▶ **ASSIGNMENT**: Take the material below and reproduce, word for word, only the lines from the line with "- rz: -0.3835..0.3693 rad" through the line with "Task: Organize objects".
-=-=-
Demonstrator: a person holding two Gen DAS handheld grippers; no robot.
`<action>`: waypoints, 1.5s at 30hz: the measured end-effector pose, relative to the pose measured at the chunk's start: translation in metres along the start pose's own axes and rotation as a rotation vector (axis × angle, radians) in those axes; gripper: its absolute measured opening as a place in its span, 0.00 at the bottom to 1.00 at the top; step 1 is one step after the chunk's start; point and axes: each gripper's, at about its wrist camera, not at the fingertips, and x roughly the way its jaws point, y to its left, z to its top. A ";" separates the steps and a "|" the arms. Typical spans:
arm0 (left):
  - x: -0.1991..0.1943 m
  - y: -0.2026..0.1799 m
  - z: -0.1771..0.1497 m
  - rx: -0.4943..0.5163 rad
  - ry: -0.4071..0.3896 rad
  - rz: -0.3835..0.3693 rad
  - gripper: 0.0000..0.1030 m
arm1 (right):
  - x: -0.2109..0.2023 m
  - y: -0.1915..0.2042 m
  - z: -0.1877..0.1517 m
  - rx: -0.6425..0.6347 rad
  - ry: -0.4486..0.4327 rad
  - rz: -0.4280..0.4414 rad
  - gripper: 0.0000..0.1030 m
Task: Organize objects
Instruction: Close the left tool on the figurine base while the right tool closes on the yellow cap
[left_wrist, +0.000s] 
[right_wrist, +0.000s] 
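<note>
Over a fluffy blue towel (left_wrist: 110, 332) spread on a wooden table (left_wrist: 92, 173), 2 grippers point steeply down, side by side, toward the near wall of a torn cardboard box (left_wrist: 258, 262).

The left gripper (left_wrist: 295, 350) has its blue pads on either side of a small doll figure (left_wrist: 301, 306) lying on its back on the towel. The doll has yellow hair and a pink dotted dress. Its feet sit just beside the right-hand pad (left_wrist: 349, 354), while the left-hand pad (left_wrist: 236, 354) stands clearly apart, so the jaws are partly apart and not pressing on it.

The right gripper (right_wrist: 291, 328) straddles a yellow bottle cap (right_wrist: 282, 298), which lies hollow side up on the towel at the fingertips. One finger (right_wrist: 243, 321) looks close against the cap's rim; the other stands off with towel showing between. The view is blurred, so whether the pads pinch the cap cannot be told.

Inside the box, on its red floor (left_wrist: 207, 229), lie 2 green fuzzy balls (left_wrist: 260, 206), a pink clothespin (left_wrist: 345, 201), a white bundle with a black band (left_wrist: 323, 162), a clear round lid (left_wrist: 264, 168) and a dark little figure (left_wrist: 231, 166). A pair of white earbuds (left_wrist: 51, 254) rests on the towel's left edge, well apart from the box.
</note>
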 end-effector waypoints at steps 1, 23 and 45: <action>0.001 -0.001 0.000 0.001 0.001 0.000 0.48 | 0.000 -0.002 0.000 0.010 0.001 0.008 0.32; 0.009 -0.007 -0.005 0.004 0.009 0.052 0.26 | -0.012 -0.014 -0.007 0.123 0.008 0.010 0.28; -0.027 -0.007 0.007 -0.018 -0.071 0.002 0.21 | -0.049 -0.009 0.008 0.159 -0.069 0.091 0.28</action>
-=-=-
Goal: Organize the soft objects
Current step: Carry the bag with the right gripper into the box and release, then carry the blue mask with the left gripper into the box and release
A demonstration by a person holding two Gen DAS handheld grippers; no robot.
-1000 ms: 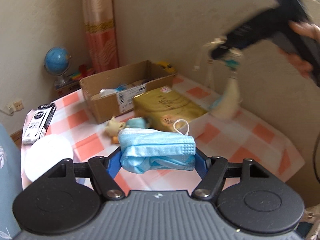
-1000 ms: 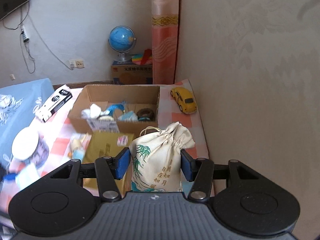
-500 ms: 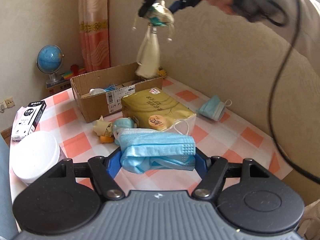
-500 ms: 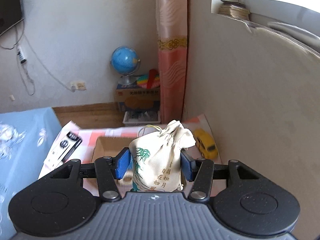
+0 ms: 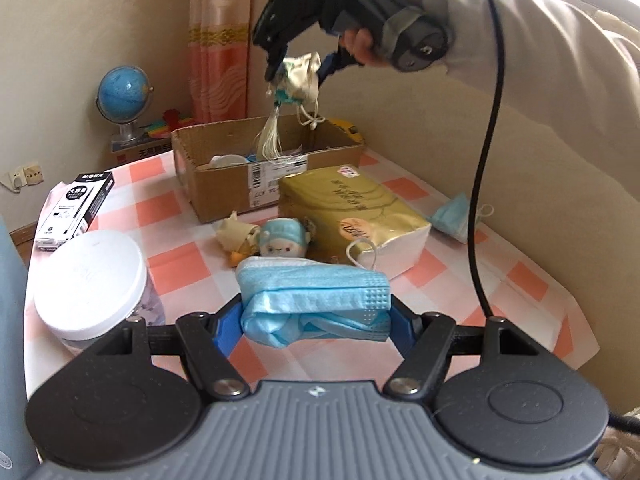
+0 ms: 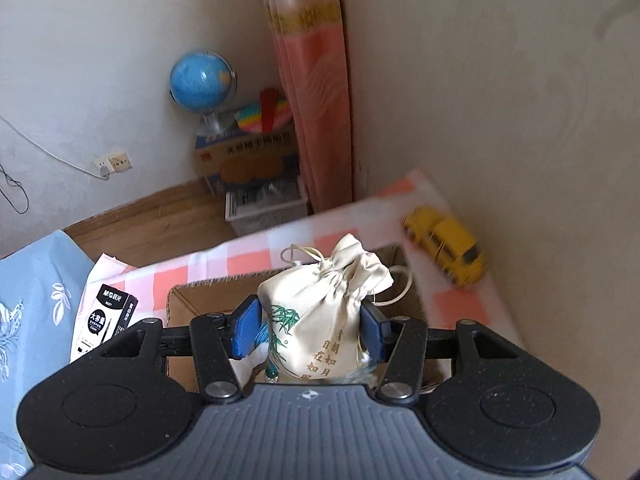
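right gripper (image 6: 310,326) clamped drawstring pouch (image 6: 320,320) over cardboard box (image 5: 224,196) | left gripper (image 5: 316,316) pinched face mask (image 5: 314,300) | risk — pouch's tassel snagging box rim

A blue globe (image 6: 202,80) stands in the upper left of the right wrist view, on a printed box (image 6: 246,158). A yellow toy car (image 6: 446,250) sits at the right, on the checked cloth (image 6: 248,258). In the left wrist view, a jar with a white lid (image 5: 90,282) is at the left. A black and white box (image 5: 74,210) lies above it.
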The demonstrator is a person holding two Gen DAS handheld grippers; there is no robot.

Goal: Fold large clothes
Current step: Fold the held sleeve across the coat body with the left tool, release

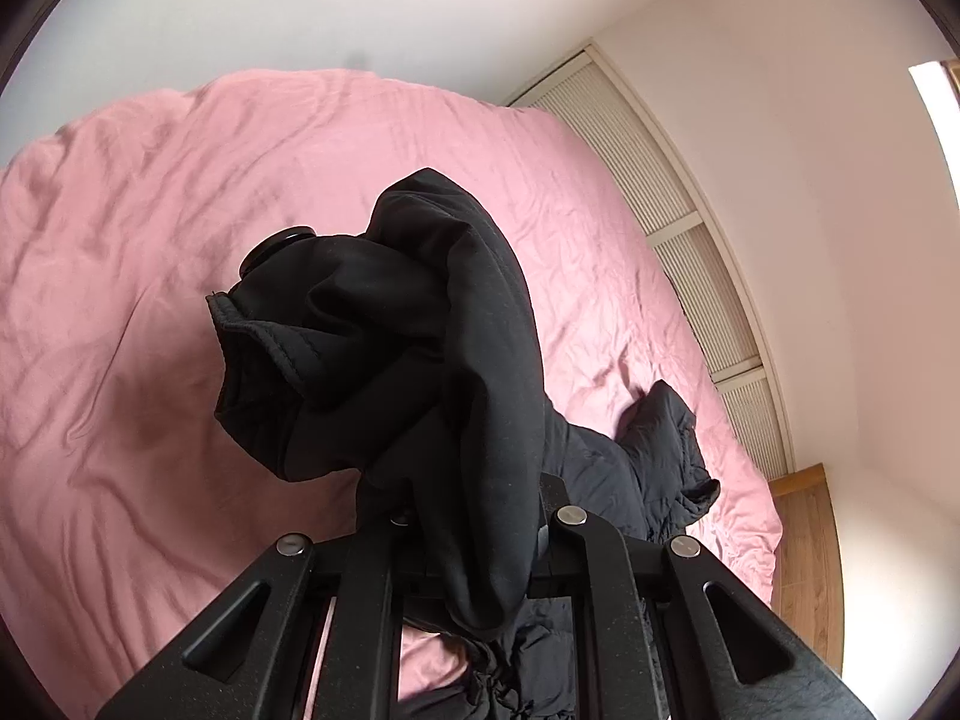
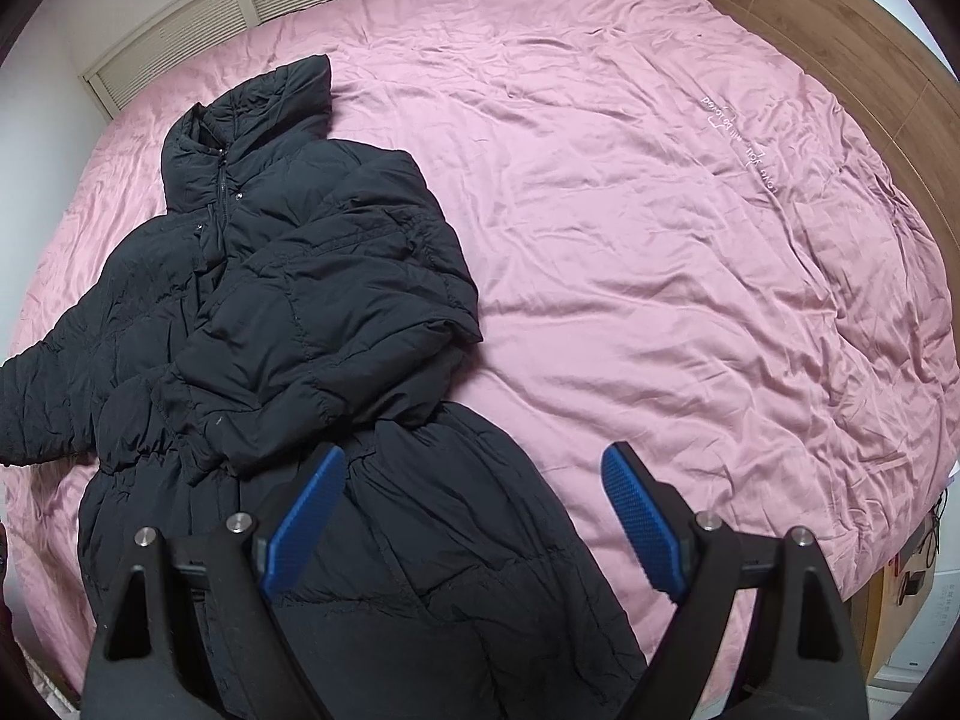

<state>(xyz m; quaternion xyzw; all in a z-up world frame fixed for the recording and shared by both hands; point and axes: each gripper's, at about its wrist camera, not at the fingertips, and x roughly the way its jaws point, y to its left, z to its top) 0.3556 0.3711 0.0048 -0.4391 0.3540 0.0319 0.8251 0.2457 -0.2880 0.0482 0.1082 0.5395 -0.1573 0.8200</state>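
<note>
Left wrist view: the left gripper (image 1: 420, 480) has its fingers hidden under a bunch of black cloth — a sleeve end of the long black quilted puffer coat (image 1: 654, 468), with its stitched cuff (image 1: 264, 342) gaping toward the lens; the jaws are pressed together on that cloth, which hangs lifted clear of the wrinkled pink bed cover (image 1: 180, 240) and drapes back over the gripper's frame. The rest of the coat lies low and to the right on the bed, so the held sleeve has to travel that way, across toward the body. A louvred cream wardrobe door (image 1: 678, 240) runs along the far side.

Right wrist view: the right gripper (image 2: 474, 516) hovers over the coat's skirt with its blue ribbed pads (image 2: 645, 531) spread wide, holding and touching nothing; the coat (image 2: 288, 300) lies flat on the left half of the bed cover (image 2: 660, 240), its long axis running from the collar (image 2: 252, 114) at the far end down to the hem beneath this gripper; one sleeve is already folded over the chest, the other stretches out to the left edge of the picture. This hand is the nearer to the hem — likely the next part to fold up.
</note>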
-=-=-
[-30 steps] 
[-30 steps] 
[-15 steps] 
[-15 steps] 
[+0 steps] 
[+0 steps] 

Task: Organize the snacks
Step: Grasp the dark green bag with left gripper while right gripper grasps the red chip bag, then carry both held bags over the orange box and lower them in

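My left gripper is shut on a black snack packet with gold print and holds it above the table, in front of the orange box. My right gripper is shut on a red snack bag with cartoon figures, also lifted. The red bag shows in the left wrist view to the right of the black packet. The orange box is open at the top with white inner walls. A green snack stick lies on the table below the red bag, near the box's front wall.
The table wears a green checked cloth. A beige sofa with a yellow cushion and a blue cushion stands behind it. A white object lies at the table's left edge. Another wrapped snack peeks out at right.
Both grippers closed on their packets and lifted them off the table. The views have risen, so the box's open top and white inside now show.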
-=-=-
▶ **TASK RESULT**:
  - rz: -0.3835..0.3693 rad
  - gripper: 0.0000..0.1030 m
arm1 (right):
  - x: -0.2109..0.2023 m
  - y: -0.1915..0.2042 m
  - z: -0.1877..0.1517 m
  - rx: -0.6425..0.6347 rad
  - ry: -0.4486..0.4327 rad
  - rz: -0.4280..0.4414 rad
  - gripper: 0.0000..0.1030 m
Task: Organize objects

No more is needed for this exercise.